Open data comes of age

If you live in Italy and are curious about your local authority’s pattern of spending and taxing, you are in luck. Since last week, OpenBilanci publishes on the web detailed financial data from all the 8,092 Italian local authorities for the past ten years. Both budgets and closed ex post accounts are available, along with a galore of indicators like financial autonomy or spending velocity. Not only are all data downloadable and open: OpenBilanci sports a nifty web interface for preliminary data exploration. The latter is a feature found also on other highly successful Italian open data projects like the mighty OpenCoesione, that released spending data on 749,112 projects funded by the country’s cohesion policy. And no surprise: though OpenCoesione is a government initiative and OpenBilanci is not-for-profit one, the same team of visionary coders stand behind both projects, through both a non profit and a for profit arm.

In the space of only a few years, open data have become a formidable force for openness, transparency and even data literacy in a country that badly needs all three.
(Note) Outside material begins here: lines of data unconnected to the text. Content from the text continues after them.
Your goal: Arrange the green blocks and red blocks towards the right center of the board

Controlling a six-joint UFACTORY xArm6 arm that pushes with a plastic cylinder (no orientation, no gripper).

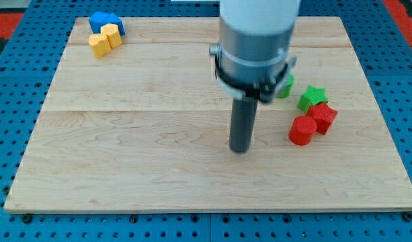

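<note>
Nearest the camera stands my tip, the lower end of the dark rod that serves as the tool, planted on bare wood near the middle of the desk. It has no jaws to open or close and holds nothing; it touches no block at this moment.

What matters for the coming push is direction: the task's blocks all lie to the view's right of the tool. The red cylinder is the closest, just to the right and slightly toward the view's top. Touching it on its far side is a second red block, angular in shape, and the green star sits against that one, further toward the view's top. Another green block peeks out behind the arm's housing (mostly hidden, so I cannot tell its shape).

These four already sit in a loose cluster at the right center, so I judge the task nearly done; any remaining push would run rightward from the tool.

Far up and to the left of the tool, well apart, rest a blue block and two yellow blocks, which play no part.
</note>
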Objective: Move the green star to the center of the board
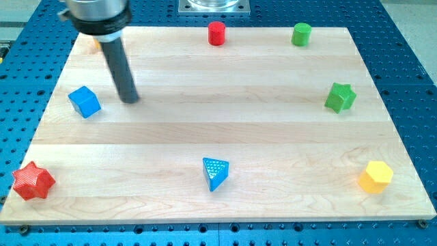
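The green star (340,97) lies near the board's right edge, in the upper half of the view. My tip (129,100) rests on the board at the view's upper left, far from the star. It stands just right of the blue cube (85,102), apart from it.
A red cylinder (216,33) and a green cylinder (301,34) sit along the top edge. A blue triangle (216,173) lies at the bottom centre, a red star (32,182) at the bottom left, a yellow hexagon (376,177) at the bottom right. An orange block (91,44) peeks out behind the rod.
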Robot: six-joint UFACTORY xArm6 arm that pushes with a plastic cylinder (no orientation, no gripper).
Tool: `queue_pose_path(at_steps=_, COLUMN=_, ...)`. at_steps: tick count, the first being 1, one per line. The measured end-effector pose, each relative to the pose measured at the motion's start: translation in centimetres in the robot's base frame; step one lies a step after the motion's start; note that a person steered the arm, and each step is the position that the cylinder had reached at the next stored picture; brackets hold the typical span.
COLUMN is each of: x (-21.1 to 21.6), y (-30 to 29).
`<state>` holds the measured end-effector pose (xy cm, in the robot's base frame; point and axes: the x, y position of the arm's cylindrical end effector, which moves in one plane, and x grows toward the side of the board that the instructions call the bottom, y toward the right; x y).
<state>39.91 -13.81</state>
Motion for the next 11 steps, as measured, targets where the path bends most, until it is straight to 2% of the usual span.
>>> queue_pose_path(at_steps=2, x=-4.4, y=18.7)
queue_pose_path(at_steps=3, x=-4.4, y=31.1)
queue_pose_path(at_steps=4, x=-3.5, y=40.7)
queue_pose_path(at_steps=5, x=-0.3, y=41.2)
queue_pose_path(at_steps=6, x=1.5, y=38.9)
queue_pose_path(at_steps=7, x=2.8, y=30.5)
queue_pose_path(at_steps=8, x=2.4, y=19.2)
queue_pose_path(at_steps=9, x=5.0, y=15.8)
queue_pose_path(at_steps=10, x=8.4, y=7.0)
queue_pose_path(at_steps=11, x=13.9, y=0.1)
Forward-thinking civil servants and political leaders in some of Italy’s 20 regions (and some cities) have been working together with civic hackers for years now: Lazio has funded OpenBilanci through its SME-centred innovation policy, whereas Emilia Romagna has successfully built a partnership with the largest Italian open data community, Spaghetti Open Data. In a veritable stroke of genius, the city of Matera has decided to host on its own open data portal any open dataset produced by the local community.

When public authorities do not play ball, Italian civic hackers simply proceed to open up government data anyway. One of my favourite projects in this sense is Confiscati bene, started during an epic Spaghetti Open Data hackathon. The group wrote a crawler to extract data from the (non-open) website of ANBSC, a government agency tasked with reallocating assets confiscated to Mafia bosses and other assorted mobsters (the Italian police is doing a sterling job there, since ANBSC is juggling over 11,000 such assets). It cleaned them up, geocoded them, made them downloadable, built the customary sleek interface for web exploration, embedded them into a brand new website and released everything as a gift to ANBSC. OpenBilanci itself entailed scraping over two million web pages.
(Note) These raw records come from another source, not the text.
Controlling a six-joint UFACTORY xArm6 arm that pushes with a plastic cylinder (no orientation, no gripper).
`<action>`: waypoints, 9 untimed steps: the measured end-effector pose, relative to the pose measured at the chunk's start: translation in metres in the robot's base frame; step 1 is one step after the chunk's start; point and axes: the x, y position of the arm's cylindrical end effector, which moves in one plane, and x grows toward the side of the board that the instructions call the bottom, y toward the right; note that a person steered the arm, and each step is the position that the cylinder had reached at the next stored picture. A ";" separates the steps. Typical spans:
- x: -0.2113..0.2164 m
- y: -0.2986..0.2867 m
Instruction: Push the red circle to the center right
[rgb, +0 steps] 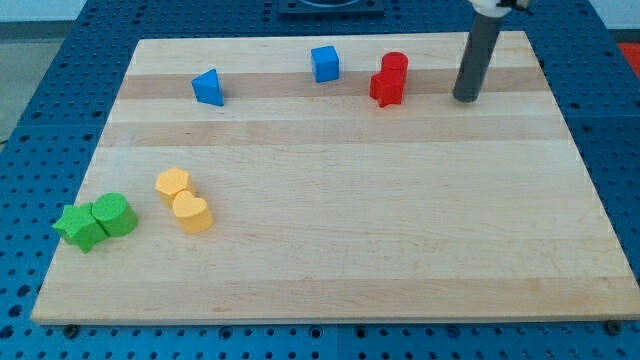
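The red circle (395, 64) sits near the view's top, right of centre, touching a red star-shaped block (386, 88) just below it. My tip (465, 98) rests on the board to the right of both red blocks, a short gap away from them. The dark rod rises from the tip toward the view's top edge.
A blue cube (324, 63) and a blue triangle (208, 87) lie along the top. A yellow hexagon (172, 185) and a yellow heart (191, 213) sit at the left, with a green star (80, 227) and a green circle (115, 214) beside them. The wooden board (400, 250) ends at a blue pegboard surround.
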 end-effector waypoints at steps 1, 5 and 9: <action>-0.076 -0.014; 0.062 -0.087; 0.079 -0.060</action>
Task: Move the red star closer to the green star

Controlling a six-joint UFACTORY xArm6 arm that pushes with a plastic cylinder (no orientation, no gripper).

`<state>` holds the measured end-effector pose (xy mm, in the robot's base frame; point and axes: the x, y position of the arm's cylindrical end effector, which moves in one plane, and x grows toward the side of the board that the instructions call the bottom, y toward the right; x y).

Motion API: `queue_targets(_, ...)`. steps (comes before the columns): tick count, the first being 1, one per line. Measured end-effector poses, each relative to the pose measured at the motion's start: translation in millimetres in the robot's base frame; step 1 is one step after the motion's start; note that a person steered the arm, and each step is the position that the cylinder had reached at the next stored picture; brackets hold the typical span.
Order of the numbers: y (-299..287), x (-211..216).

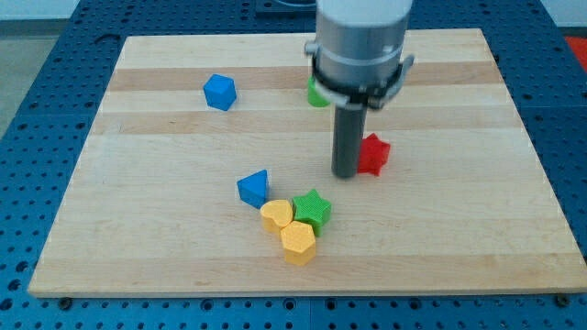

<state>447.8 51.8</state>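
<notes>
A pale wooden desk (138, 247) fills the view, lying on a blue perforated surface (37, 55).

Nearest the view's bottom, below my tip and toward the view's left of it, sits a tight cluster of blocks. A yellow block with flat faceted sides (298, 243) is lowest. Just above it, touching, is a second, rounder yellow block (276, 215). The green star (313, 209) sits pressed against both yellow blocks on their right side. A blue block with a pointed top (253, 188) rests just beside the cluster at its upper left.

Farther in, near the middle of the desk, the dark rod comes straight down and my tip (346, 174) meets the desk. There is no hand on this arm, only the rod, so nothing is being gripped. The red star (372, 154) lies immediately on the view's right of my tip, touching the rod or very nearly so. The red star is well apart from the green star, which is below and to the view's left of my tip.

Farther still, a green block (316, 93) shows just behind the arm's grey housing (359, 41), mostly hidden, so its shape cannot be told. Far to the view's left of my tip, near the top, a blue cube-like block (220, 92) stands alone.
</notes>
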Motion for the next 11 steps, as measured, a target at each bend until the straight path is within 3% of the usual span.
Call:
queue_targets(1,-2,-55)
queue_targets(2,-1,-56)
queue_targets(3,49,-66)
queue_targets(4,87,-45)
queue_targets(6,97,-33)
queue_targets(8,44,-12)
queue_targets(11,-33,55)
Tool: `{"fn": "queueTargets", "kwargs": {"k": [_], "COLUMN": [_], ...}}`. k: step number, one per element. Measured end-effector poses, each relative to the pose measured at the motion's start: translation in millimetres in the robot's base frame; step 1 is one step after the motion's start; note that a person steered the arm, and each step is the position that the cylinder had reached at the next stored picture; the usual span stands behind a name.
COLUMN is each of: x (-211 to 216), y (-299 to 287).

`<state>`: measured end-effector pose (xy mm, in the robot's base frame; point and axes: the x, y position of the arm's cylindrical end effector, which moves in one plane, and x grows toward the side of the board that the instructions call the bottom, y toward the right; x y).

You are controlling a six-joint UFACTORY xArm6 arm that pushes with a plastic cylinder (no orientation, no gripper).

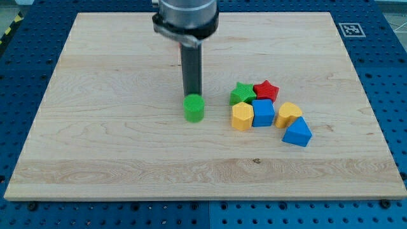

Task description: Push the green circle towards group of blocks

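Observation:
The green circle point(194, 108) is a short green cylinder standing near the middle of the wooden board point(114, 146). My tip point(192, 95) is right behind it, at its top edge in the view, touching or nearly touching it. The group of blocks lies to the view's right of the circle: a green star point(241, 93), a red star point(266, 90), a yellow hexagon point(241, 117), a blue cube point(262, 112), a yellow heart point(288, 114) and a blue triangle point(297, 132). A gap of about one block width separates the green circle from the yellow hexagon.
The board rests on a blue perforated table point(394, 95). A black-and-white marker tag point(351, 29) sits at the board's top right corner. The arm's grey housing point(187, 18) hangs over the board's top middle.

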<state>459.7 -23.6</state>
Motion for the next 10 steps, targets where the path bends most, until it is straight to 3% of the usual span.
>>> {"fn": "queueTargets", "kwargs": {"k": [1, 3, 4, 5, 8, 10], "x": [45.2, 31.0, 43.1, 83.9, 100.9, 103.5], "y": [5.1, -22.5, -58.3, -55.9, 92.8, 50.7]}}
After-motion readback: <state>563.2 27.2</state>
I know Italy’s scene best, but exciting open data projects are appearing everywhere. My absolute favourite one is British: OpenCorporates gathers data on over 60 million corporations all over the planet. Using unique identifiers and information on ownership structure, OpenCorporates shines a light on the corporate world, that has far less tight legal requirements on transparency than government. This OpenCorporates-based visualization, for example, will teach you much about Goldman Sachs.

It looks like the open data movement has come of age. It was surprisingly fast: in less than four years we went from a small cadre of nerds obsessing on Tim Berners-Lee famous “raw data now” speech to a strong community (there are almost 1,000 subscribers to the Spaghetti Open Data mailing list, churning out twenty messages a day 365 days a year) and a phalanx of young decision makers that understand the issue and are plugged into the community. I am proud of you all, my sisters and brothers in arms. And the best is yet to come – especially as we come together all across Europe, as I am sure we will soon since the times are ripe for this to happen. Who knows, data culture might even be able to shift European politics away from populism and onto evidence-based debate.